Final answer:
The statement is false; so corporations, notably those with gross receipts over $25 million, are required to use the accrual method of accounting for tax purposes. They must pay varying rates of corporate taxes and are subject to other types of taxes just like other taxpayers.
Step-by-step explanation:
The statement that all corporations may choose to use either the cash or accrual method of accounting for tax is false. While small businesses might have the option to choose between these methods, corporations that have a certain level of gross receipts, usually more than $25 million, are generally required to use the accrual method for tax purposes.

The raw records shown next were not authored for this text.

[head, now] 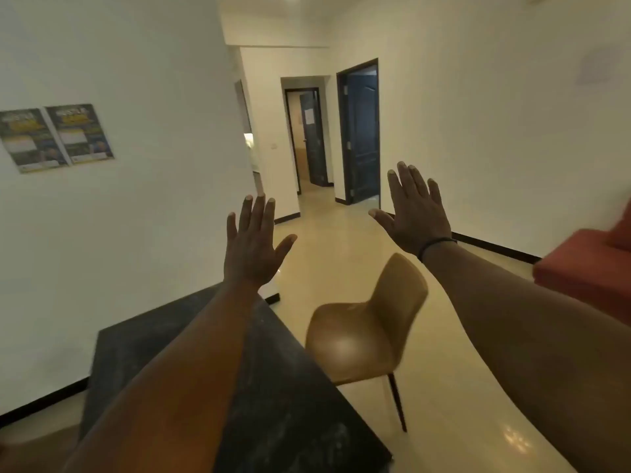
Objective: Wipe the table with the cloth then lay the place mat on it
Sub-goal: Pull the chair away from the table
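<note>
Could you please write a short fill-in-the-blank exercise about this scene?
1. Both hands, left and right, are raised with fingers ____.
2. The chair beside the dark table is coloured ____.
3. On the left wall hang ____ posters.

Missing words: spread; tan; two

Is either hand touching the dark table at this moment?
Apart. The head view shows the left hand and right hand raised with fingers spread, held in the air well above the dark table; neither palm nor fingertips meet its top.
</note>
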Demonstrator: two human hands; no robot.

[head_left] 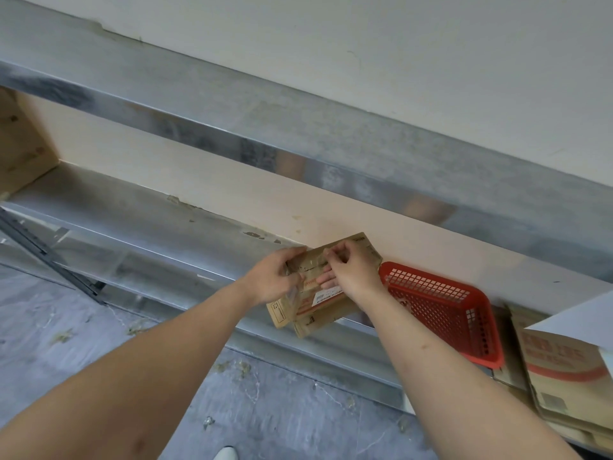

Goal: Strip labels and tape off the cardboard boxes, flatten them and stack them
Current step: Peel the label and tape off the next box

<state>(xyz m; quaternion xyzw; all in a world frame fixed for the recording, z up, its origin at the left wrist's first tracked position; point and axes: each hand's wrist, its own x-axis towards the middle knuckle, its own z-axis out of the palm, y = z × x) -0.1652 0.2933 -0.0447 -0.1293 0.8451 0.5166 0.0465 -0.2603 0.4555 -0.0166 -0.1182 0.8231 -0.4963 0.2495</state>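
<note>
Small box (323, 287) is held up in front of the metal shelf (139, 214), above its edge. My left hand (275, 277) grips the box's left side, thumb on top. My right hand (351, 273) pinches clear tape (315, 260) at the top edge (fingers curled). Red basket (444, 310) sits just right; flattened boxes (564, 370) lie beyond it.

Both forearms are bare to the frame's lower edge, no sleeve showing. The left hand (272, 280) and right hand (353, 273) wear no gloves, rings or watch.
</note>
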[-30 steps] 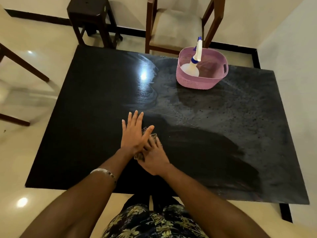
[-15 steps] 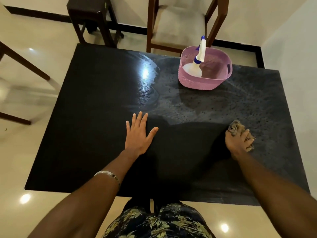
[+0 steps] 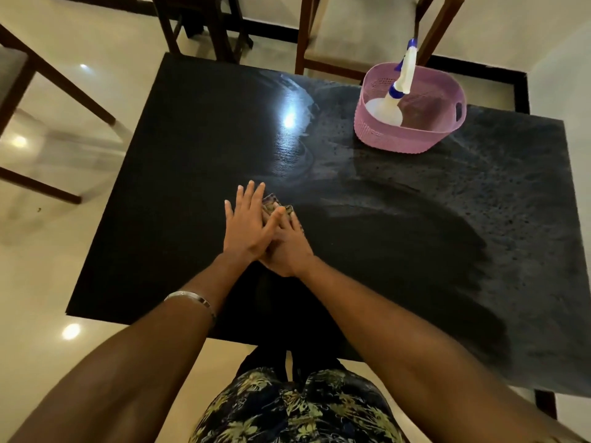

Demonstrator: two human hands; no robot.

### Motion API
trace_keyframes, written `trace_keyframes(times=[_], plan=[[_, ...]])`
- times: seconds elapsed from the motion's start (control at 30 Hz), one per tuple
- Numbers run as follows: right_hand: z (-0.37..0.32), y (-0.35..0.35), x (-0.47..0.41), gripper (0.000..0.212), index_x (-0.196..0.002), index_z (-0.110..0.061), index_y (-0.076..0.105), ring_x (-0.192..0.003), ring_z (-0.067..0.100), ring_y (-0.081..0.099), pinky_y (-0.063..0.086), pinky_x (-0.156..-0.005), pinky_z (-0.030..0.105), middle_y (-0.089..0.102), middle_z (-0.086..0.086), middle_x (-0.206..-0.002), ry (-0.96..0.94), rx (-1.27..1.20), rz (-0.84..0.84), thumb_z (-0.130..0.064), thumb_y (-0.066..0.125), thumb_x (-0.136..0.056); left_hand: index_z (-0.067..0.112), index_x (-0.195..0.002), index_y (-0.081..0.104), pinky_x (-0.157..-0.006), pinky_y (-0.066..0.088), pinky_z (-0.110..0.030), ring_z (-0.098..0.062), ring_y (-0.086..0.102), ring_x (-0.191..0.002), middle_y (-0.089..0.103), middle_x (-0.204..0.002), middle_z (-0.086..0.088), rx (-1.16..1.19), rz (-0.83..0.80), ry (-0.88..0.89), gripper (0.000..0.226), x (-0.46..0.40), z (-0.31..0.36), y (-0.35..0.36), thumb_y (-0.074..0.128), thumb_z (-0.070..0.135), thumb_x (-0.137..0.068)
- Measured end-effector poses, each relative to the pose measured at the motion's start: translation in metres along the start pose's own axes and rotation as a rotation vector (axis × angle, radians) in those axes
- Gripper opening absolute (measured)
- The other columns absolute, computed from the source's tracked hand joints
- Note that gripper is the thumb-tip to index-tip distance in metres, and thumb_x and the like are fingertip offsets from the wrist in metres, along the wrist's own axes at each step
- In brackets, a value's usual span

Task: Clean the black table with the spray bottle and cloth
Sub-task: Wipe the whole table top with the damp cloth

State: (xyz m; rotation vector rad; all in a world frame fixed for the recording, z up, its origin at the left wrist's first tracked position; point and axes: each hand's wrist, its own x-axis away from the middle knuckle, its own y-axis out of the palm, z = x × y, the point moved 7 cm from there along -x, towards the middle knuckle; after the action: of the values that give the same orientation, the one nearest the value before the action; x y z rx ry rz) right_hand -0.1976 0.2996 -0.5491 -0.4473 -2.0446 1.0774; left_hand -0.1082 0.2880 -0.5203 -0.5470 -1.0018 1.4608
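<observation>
The black table [image 3: 192, 174] runs from its near edge at the person's waist to a far edge where two wooden chairs stand, with a third chair off its left side. Its left half is bare and glossy, open for wiping; the right half carries a dull, speckled film, crossed by one dark arc-shaped swath that curves from the middle toward the right edge. Near the far right corner sits one pink basket [image 3: 383, 135], just inside the table's far edge. One spray bottle [image 3: 385, 111] stands in it, its long axis tilted, the nozzle end leaning up and away over the basket's far rim. Both hands meet near the table's middle. The left hand [image 3: 248, 228] lies flat with fingers spread, its grip open, the thumb crossing over the right hand [image 3: 287, 251]. The right hand presses on one cloth [image 3: 271, 203], fingers closed over it as far as can be seen; only a bunched, patterned corner shows past the fingertips, pointing toward the far edge. One metal bracelet [image 3: 188, 297] circles the left wrist.
</observation>
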Motion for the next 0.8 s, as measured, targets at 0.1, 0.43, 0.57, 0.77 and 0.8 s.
trace_keyframes(times=[0.1, 0.43, 0.57, 0.77, 0.8], plan=[[0.065, -0.013, 0.017, 0.078, -0.16, -0.034, 0.011, -0.154, 0.028, -0.009, 0.005, -0.122, 0.058, -0.003, -0.005, -0.168, 0.109, 0.03, 0.113, -0.051, 0.047, -0.093, 0.021, -0.157, 0.014, -0.122, -0.004, -0.051, -0.019, -0.005, -0.152, 0.007, -0.166, -0.002, -0.006, 0.018, 0.016, 0.076, 0.001, 0.0, -0.002, 0.025, 0.065, -0.096], [0.243, -0.044, 0.092, 0.073, -0.161, -0.028, 0.006, -0.152, 0.04, -0.012, -0.003, -0.121, 0.06, -0.005, 0.002, -0.168, 0.91, -0.167, 0.292, -0.053, 0.035, -0.099, 0.02, -0.157, 0.014, -0.122, -0.004, -0.049, -0.019, -0.006, -0.152, 0.007, -0.166, -0.002, 0.007, 0.012, 0.007, 0.083, 0.008, 0.002, 0.002, 0.018, 0.07, -0.091], [0.113, -0.028, 0.026, 0.078, -0.16, -0.028, 0.007, -0.152, 0.04, -0.011, -0.006, -0.119, 0.059, -0.003, 0.003, -0.168, 0.454, 0.039, 0.285, -0.052, 0.042, -0.094, 0.02, -0.157, 0.013, -0.122, -0.005, -0.049, -0.018, -0.007, -0.152, 0.006, -0.166, -0.002, 0.009, 0.004, 0.03, 0.085, 0.006, 0.004, 0.008, 0.017, 0.072, -0.091], [0.081, -0.014, 0.016, 0.075, -0.16, -0.033, 0.01, -0.153, 0.029, -0.012, 0.0, -0.123, 0.055, -0.006, -0.006, -0.168, 0.177, 0.026, 0.168, -0.05, 0.044, -0.095, 0.022, -0.157, 0.013, -0.122, -0.005, -0.049, -0.018, -0.006, -0.152, 0.006, -0.166, -0.002, -0.012, -0.015, 0.058, 0.085, -0.006, 0.008, 0.011, 0.016, 0.073, -0.089], [0.109, -0.019, 0.024, 0.074, -0.16, -0.033, 0.014, -0.154, 0.031, -0.006, 0.002, -0.123, 0.056, 0.0, -0.005, -0.168, 0.259, -0.011, 0.223, -0.05, 0.042, -0.094, 0.023, -0.157, 0.015, -0.122, -0.005, -0.049, -0.018, -0.006, -0.152, 0.007, -0.166, -0.002, -0.004, -0.006, 0.061, 0.084, -0.008, 0.008, 0.009, 0.017, 0.073, -0.09]])
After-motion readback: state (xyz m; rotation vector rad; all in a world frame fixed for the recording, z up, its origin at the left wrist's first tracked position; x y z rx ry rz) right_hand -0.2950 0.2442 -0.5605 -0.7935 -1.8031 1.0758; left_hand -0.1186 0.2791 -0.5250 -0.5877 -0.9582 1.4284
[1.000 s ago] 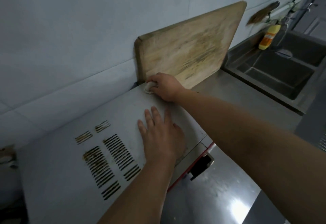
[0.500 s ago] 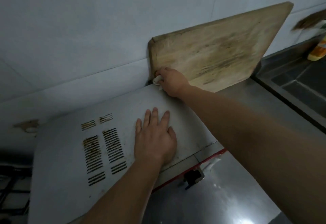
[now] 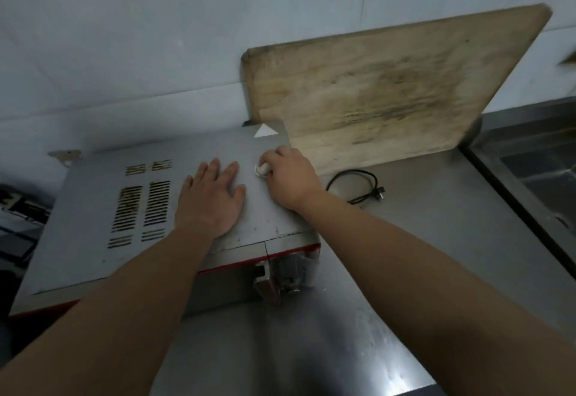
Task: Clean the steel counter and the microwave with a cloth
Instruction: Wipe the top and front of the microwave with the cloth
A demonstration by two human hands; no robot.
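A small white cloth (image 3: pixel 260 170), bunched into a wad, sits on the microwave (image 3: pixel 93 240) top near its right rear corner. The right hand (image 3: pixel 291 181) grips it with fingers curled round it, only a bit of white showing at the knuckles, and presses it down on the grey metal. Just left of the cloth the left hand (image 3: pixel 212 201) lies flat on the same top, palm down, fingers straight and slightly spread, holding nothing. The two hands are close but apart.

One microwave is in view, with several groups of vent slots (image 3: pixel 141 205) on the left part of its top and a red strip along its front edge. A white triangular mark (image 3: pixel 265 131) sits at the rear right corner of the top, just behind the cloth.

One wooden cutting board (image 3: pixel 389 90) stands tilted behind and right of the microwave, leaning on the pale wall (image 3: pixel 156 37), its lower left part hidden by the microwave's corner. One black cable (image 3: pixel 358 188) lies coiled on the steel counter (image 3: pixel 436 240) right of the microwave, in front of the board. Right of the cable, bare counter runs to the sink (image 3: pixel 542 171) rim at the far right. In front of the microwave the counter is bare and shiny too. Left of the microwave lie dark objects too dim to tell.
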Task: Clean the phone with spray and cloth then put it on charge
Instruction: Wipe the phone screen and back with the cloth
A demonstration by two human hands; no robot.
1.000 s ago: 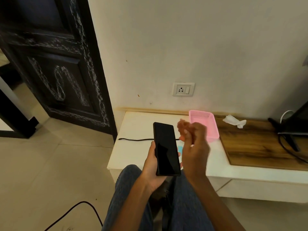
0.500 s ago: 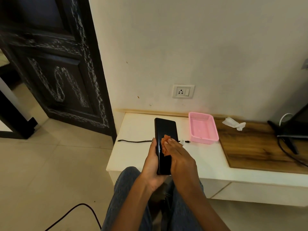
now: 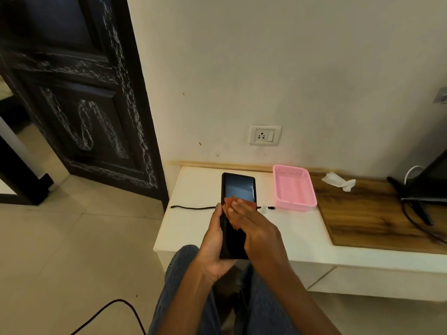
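Denim-clad knees sit nearest, and above them the left hand (image 3: 214, 240) grips the black phone (image 3: 238, 189) by its lower edge, screen up, held over the white cabinet top (image 3: 193, 228). Straight fingers of the right hand (image 3: 254, 228) press an orange cloth (image 3: 233, 221) flat on the glass. Beyond lie a black cable (image 3: 193, 208), a pink basket (image 3: 294, 187), then the wall socket (image 3: 265, 135).

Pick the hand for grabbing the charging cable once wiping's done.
Right, probably. The right hand only presses the orange cloth flat on the phone, and the cable plug end lies on its side. The left hand grips the phone.
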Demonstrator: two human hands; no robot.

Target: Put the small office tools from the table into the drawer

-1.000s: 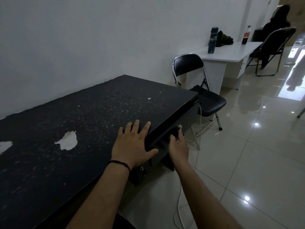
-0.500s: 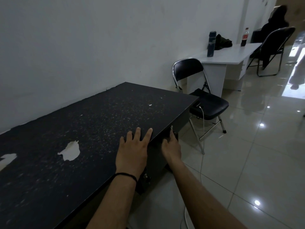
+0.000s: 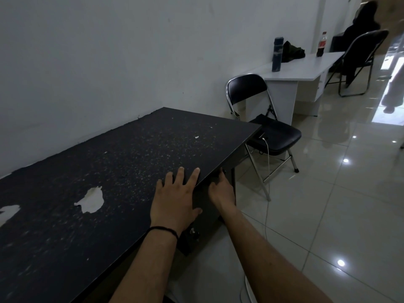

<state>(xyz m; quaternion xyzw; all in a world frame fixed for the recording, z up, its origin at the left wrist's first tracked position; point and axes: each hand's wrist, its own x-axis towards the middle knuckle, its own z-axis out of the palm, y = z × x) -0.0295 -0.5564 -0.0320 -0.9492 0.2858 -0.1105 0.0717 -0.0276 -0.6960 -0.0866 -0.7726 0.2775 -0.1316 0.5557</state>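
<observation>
— Drawer front first: where is it?

— Under the near edge of the black table, close to the table's right corner. It's dark down there, and the front looks flush with the table's frame. I can't see any office tools on the tabletop from here.

— What are your hands doing?

— My left hand lies flat on the tabletop at that near edge, fingers spread, thumb hanging over the edge. A black band sits on that wrist. My right hand is below the table's edge, pressed against the drawer front, fingers pointing up into the shadow. Whether they curl round anything, I can't tell.

— Anything else by the table?

— Pale patches where the top has peeled, left of my left hand. Just past the table's right end stands a black folding chair, with a white cable hanging from its seat to the tiled floor.
</observation>
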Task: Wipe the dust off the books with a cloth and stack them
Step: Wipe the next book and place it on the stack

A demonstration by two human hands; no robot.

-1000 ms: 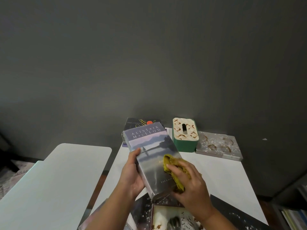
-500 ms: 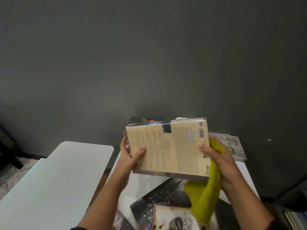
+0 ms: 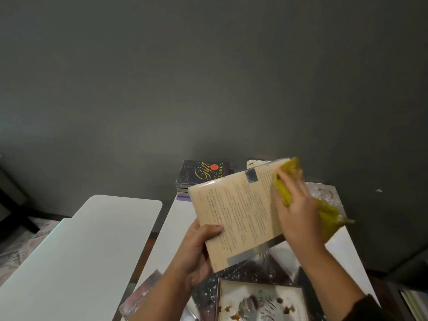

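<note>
My left hand (image 3: 196,249) grips the book (image 3: 240,214) by its near corner, in the air; my right hand (image 3: 294,212) presses the cloth (image 3: 287,181) on its far end. Pressing hard could lever it loose onto the dusty books (image 3: 259,300) below.

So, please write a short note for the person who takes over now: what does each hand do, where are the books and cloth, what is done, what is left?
Left hand: grips the near left edge of the held book, back cover up, above the table.
Right hand: presses the yellow cloth on that cover's far right corner.
Stack: at the far edge, dark book on top.
Left: finish this cover, put the book on the stack; the speckled books at the near edge and one at far right look unwiped.
</note>
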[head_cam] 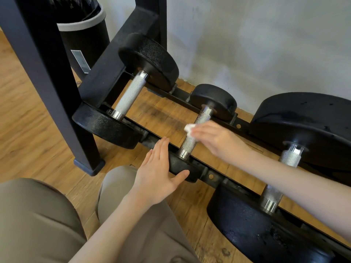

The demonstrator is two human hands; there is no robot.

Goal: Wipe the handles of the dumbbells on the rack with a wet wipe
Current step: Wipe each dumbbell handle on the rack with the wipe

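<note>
From the head view we look down on a low black rack (210, 176) on a wooden floor (28, 114), with three dumbbells lying across its two rails. Our right hand (218, 141) reaches in from the right, forearm stretched across the frame, palm down over the middle dumbbell (197, 133). Its fingers (201, 132) press a crumpled white wipe (189, 128) against the knurled handle, about halfway along; we cannot tell how far the fingers curl round the bar underneath. Our left hand (161, 171) comes up from below, fingers straight and close together, lying flat over the near weight of that same dumbbell, with the thumb (180, 177) spread out along its front edge. It holds nothing.

The left dumbbell (131, 93) sits near the rack's end, its handle bare. The right dumbbell (284, 168), the largest, is partly crossed by our right forearm. A black upright post (47, 73) stands at left, a lined bin (83, 29) behind it, a pale wall (266, 44) beyond. Our knees in tan trousers (38, 224) fill the lower left.
</note>
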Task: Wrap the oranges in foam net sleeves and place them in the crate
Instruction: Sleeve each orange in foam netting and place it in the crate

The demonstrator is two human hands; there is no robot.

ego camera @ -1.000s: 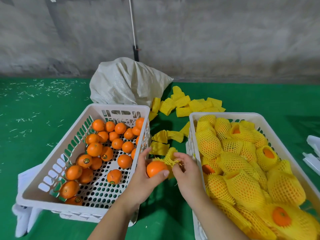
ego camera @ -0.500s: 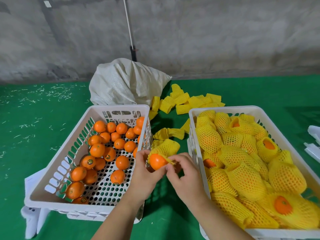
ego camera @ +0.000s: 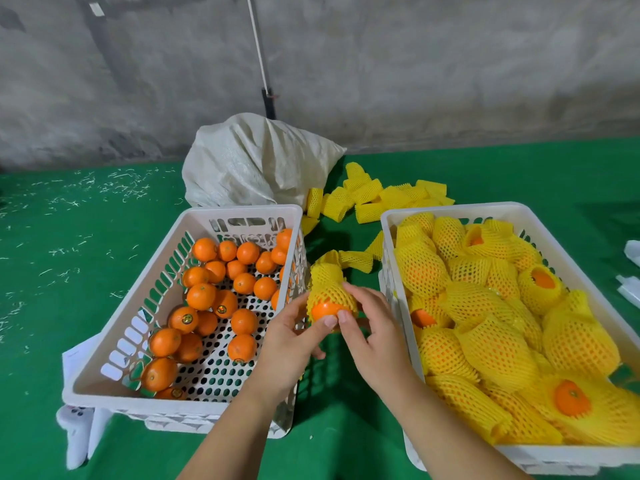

However, there are exceptions to this general rule, such as for certain types of businesses and situations as specified by the Internal Revenue Service (IRS). Corporations compute their net taxable income based largely on their financial statement income. They are subject to varying corporate tax rates, which depend on the jurisdiction. The effective tax rate is a reflection of the average tax rate paid by a corporation, which accounts for any tax benefits they might receive during the current tax year.
In addition to federal income tax, corporations face other taxes like property tax, payroll tax, excise tax, and customs tax, similar to other types of taxpayers. These taxes are imposed by different levels of government and, while strategies can be implemented to manage tax liabilities, outright avoidance of these taxes using technologies or other methods could potentially lead to legal repercussions.